SVG:Data Storage

From MozillaWiki
Revision as of 13:38, 2 March 2006 by Jonathan Watt (talk | contribs)
Jump to navigation Jump to search

Feel free to edit this document as heavily or lightly as you want. Please try to keep comments denoted as explicitly being made by you to a minimum though. (People are reluctant to remove such comments, and this prevents documents from evolving into a spec/final documentation because they just become an unmanagable mass of comments no on will touch.) Instead try to integrate your comments into the flow of the document where possible. Do a significant rewrite if necessary.

Introduction

One of the ways in which the SVG specification stands out from other W3C XML specifications is the extent to which it crams a lot of data into attributes. For example, it's not uncommon to see an SVG file containing a <path> tag with a 'd' attribute (for the path data points) similar to the following:

<path d="M600,350 l 50,-25 
         a25,25 -30 0,1 50,-25 l 50,-25 
         a25,50 -30 0,1 50,-25 l 50,-25 
         a25,75 -30 0,1 50,-25 l 50,-25 
         a25,100 -30 0,1 50,-25 l 50,-25">


Having so much data crammed into attributes could make it difficult to programmatically access and change much of the data in an SVG graphic. To make that easier, almost all SVG attributes (data crammed or otherwise) are mirrored by multi-level trees of objects in the SVG DOM which contain typed data corresponding to the attributes' values. This eliminates the need for scripters and others to write their own parsing code. However, it presents challenges to implementers who must provide these object heavy interfaces while minimising memory use and maximising rendering speed.

The problem this document aims to address is how and where to store the typed data.

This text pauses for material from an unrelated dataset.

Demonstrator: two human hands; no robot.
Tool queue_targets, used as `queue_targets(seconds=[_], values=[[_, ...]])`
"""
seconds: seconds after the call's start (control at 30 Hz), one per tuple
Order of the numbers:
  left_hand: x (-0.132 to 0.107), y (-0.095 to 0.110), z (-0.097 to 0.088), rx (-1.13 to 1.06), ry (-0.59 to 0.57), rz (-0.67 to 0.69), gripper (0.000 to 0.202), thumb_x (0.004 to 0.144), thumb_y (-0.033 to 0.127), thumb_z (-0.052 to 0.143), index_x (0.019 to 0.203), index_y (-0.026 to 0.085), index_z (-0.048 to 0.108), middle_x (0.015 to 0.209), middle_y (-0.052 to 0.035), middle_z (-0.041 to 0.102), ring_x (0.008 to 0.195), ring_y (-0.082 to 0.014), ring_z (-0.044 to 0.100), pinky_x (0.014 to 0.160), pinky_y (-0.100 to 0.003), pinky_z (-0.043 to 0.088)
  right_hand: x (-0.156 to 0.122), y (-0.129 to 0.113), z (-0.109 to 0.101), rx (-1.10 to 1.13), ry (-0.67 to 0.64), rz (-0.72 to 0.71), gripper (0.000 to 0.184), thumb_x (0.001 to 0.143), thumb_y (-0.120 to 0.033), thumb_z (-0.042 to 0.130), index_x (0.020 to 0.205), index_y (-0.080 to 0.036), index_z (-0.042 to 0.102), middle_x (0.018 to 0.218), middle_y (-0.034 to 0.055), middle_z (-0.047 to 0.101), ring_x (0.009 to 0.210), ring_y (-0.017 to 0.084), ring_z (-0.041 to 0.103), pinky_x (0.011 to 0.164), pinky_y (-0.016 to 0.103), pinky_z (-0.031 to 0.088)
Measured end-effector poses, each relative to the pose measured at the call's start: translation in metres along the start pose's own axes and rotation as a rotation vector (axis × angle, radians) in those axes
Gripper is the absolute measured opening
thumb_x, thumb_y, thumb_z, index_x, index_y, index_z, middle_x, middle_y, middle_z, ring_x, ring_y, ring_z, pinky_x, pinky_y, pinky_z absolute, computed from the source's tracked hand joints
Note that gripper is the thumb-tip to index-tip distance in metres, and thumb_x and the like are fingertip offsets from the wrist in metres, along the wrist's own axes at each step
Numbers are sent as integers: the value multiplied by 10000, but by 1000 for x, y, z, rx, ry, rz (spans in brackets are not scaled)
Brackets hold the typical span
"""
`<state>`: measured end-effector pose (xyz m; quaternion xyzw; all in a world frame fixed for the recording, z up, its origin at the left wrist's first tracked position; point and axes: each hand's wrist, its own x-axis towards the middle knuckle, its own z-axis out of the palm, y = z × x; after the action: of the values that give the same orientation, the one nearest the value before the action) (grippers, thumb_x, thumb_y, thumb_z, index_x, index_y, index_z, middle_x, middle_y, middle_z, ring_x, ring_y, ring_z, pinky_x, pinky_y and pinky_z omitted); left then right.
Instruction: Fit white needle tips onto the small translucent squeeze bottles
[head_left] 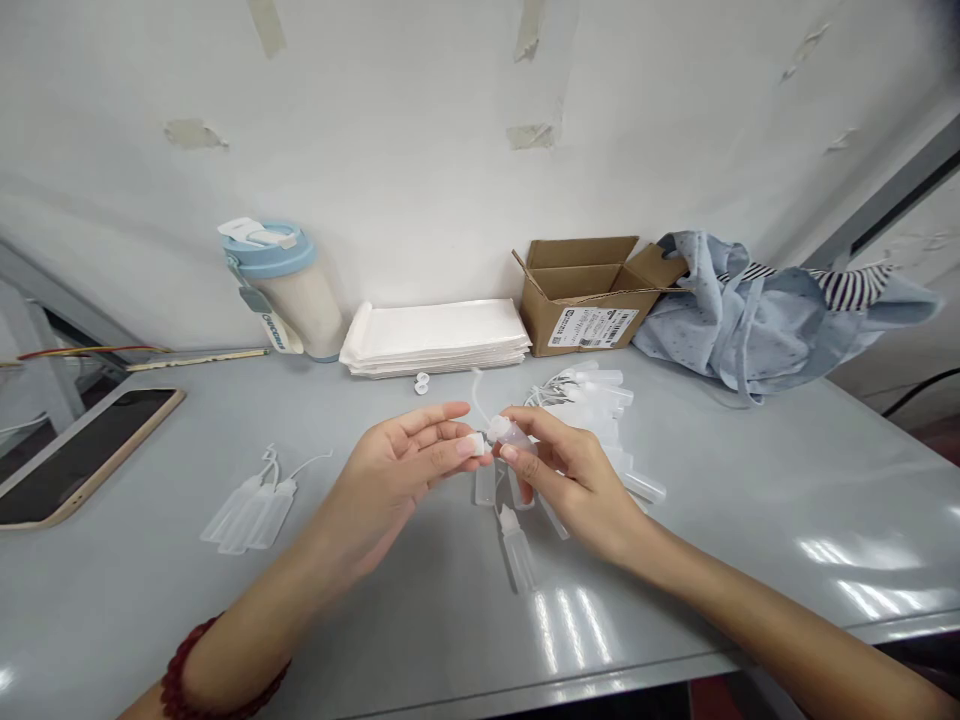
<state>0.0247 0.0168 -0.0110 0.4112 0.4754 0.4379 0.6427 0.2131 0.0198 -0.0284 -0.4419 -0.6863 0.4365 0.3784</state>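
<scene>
Between the thumb and fingers of my left hand is a small white cap. My right hand grips a small translucent squeeze bottle, tilted with its top toward the cap. Cap and bottle top are very close; whether they touch I cannot tell. A thin white tube rises by the bottle's top. Below the hands, a similar bottle lies on the grey table, with others partly hidden behind my right fingers. More bottles are heaped beyond my right hand.
Several bottles with thin tubes lie at left near a phone. Two white caps sit before stacked white packets. Along the wall stand a blue-lidded tumbler, an open cardboard box and a blue cloth bag.
</scene>
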Motion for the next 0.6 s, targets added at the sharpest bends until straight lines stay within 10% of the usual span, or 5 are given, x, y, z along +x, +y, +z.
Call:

Current Implementation Strategy

The strategy currently employed in Mozilla's SVG implementation is to implement the object heavy SVG DOM interfaces as full objects and store the typed data used by the internal code on those objects. For each attribute that has meaning on a particular SVG element there is always a corresponding DOM object tree in memory - even when the attribute isn't set on the element in the SVG markup. The internal code can then obtain typed data (often default values) as required from these trees since they always exist.

The strategy currently used is the most obvious and straightforward one (and it has several non-obvious advantages) but it is inherently very (too) memory intensive. It's made memory intensive not because trees of objects and typed data are maintained, but because the objects in those trees are XPCOM objects implementing multiple interfaces, and because those trees exist even for non-existant attributes.

We need to come up with a new implementation strategy to drastically reduce our excessive memory consumption while allowing for fast rendering. Of course each strategy has significant implementation problems of their own. The rest of this document describes possible strategies and the problems we need to solve before we can use them.

Alternative Implementation Strategies

The following strategies assume that parsing data from attribute values every time it's needed would be too expensive. Therefore we will continue to store typed data mirroring SVG attributes in some way.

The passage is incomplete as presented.